## What needs to be done
Give the data again exactly, without its images.

======== Data section ========

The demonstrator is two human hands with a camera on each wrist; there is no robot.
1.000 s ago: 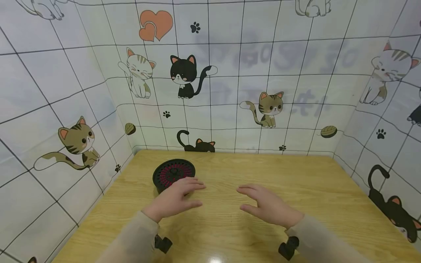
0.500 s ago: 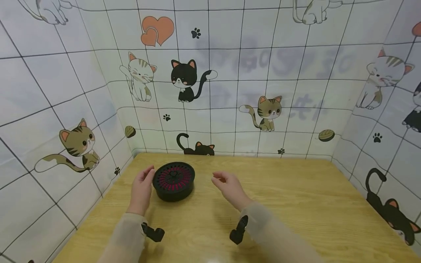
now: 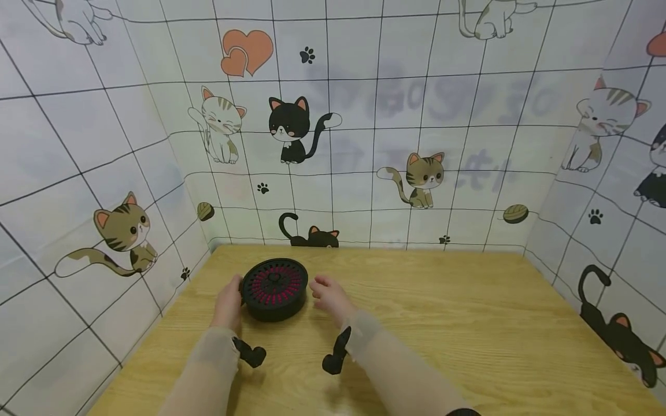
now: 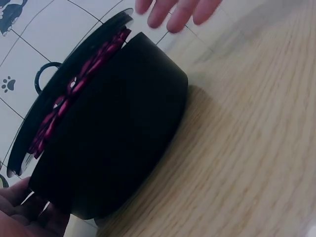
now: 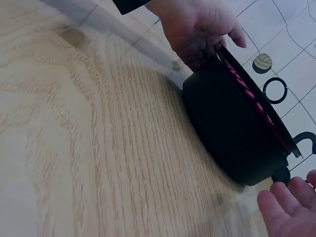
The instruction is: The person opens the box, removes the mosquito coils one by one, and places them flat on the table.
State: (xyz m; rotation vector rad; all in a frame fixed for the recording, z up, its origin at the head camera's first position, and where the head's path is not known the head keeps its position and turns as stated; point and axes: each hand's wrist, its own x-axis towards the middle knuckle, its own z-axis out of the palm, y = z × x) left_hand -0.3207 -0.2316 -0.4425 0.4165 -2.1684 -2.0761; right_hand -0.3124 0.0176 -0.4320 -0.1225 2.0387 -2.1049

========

## Solution below
The demonstrator is two human hands with a camera on each wrist; there is no robot.
1.000 s ago: 
0.500 s ago: 
now: 
now: 
now: 
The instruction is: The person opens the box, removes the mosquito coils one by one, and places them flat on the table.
State: (xyz m; rotation vector rad; all in a frame fixed for the recording, z up, its origin at the head camera's first position, and where the head's path is not known the head keeps its position and turns as stated; point and axes: each hand's wrist, its own x-axis towards the middle knuckle, its own z-axis out of the palm, y = z × x) left_hand -0.3207 -0.2316 -0.4425 0.4165 -2.1684 -2.0761; right_hand -0.3124 0.0176 -0.4320 -0.1225 2.0387 -2.1049

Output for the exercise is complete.